## Task objective
Output the listing exactly, leaving out no line.

___ Data segment

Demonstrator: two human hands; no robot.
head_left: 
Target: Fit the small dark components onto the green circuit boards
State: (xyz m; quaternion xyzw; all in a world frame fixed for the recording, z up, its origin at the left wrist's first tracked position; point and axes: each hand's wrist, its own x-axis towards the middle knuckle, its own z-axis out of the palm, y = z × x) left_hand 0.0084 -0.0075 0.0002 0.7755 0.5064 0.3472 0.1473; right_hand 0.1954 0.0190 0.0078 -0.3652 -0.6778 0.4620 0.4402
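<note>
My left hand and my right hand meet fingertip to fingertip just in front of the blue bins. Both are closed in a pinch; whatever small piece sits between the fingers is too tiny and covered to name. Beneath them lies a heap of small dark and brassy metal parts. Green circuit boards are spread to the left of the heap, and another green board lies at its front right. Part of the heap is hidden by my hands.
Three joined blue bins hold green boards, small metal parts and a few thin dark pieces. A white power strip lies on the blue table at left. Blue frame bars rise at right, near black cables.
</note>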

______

## Result of this task
Demonstrator: two human hands; no robot.
head_left: 
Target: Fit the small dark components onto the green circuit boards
State: (xyz m; quaternion xyzw; all in a world frame fixed for the recording, z up, its origin at the left wrist's first tracked position; point and axes: each hand's wrist, its own x-axis towards the middle knuckle, its own z-axis out of the palm, y = z × x) left_hand 0.0084 -0.0075 0.0002 0.7755 0.5064 0.3472 0.1473; right_hand 0.1954 0.0190 0.0078 -0.3652 -0.6778 0.4620 0.4402
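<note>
My left hand and my right hand meet fingertip to fingertip just in front of the blue bins. Both are closed in a pinch; whatever small piece sits between the fingers is too tiny and covered to name. Beneath them lies a heap of small dark and brassy metal parts. Green circuit boards are spread to the left of the heap, and another green board lies at its front right. Part of the heap is hidden by my hands.
Three joined blue bins hold green boards, small metal parts and a few thin dark pieces. A white power strip lies on the blue table at left. Blue frame bars rise at right, near black cables.
</note>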

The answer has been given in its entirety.